PRISON ASSAULT REPORTED: State officials say an inmate at the Iowa Medical Classification Center in Coralville assaulted a correctional officer around 10:25 a.m. Tuesday. The correctional officer was working at his post when an inmate approached him, according to the state Department of Corrections. Without warning, the inmate began striking the officer with a series of closed-fist strikes. Additional officers responded to the assault and took control of the situation, state officials said. The officer and inmate involved in the incident were assessed by facility medical staff. The assaulted officer was taken by state vehicle to the University of Iowa Hospitals and Clinics in Iowa City to be assessed for injuries to his face. The inmate did not suffer serious injuries. Corrections officials say the incident remains under investigation.

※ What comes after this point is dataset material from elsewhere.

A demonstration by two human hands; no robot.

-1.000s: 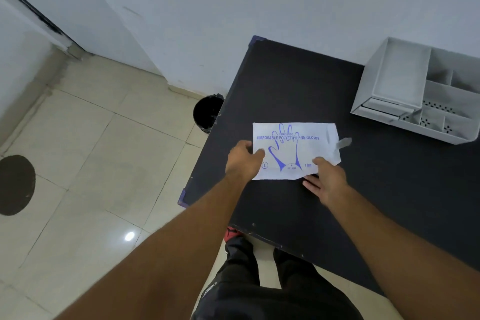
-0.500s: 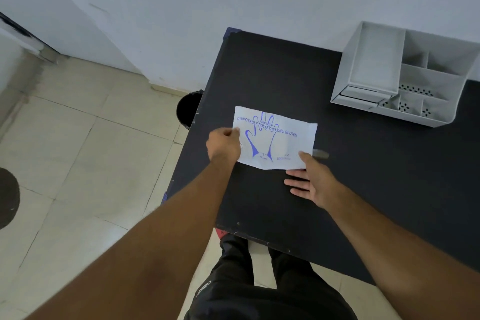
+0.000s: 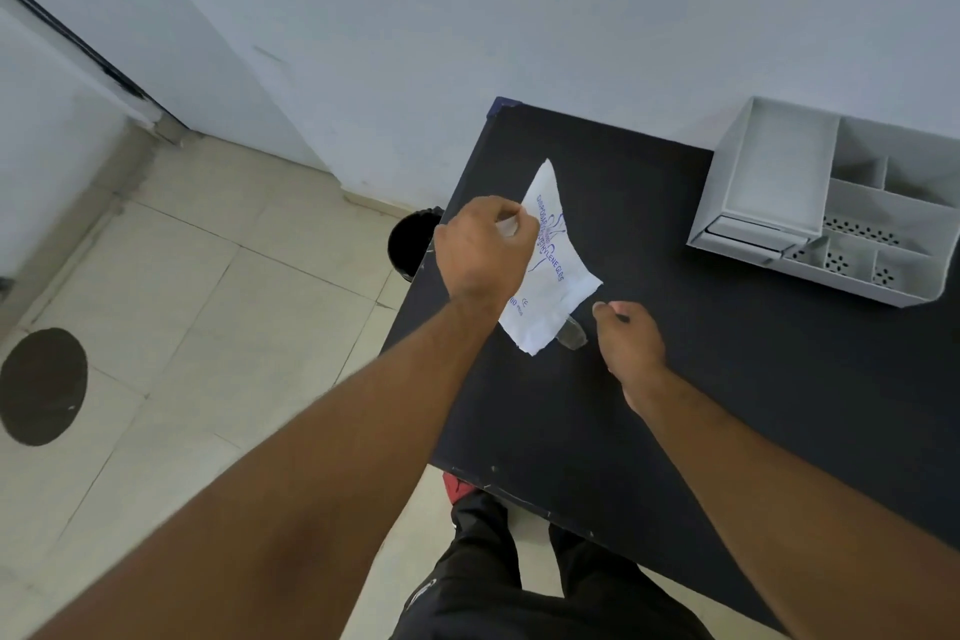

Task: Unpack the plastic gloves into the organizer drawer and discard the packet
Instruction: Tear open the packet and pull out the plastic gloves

IOWA DEER HARVEST NUMBERS: Officials with the state Department of Natural Resources say Iowa hunters reported harvesting nearly 94,000 deer during Iowa’s 2019-20 hunting seasons — a decline from the previous year when hunters reported taking nearly 108,000 deer. Wildlife experts say a number of factors likely contributed to the decline, but DNR officials said Tuesday the most prominent was the outbreak of hemorrhagic disease — Iowa’s second-largest — that killed thousands of deer across the state. The Iowa DNR manages the deer herd to support a harvest of 100,000 to 120,000 deer based on recommendations from the legislatively mandated deer advisory committee.
“Our deer population has rebounded after hemorrhagic outbreaks in the past, and we expect the same will be true after this outbreak,” said Tyler Harms, a DNR wildlife biologist. “From our perspective, we manage the population for the long term, and impacts from this year — while significant — are likely a short blip on the horizon.”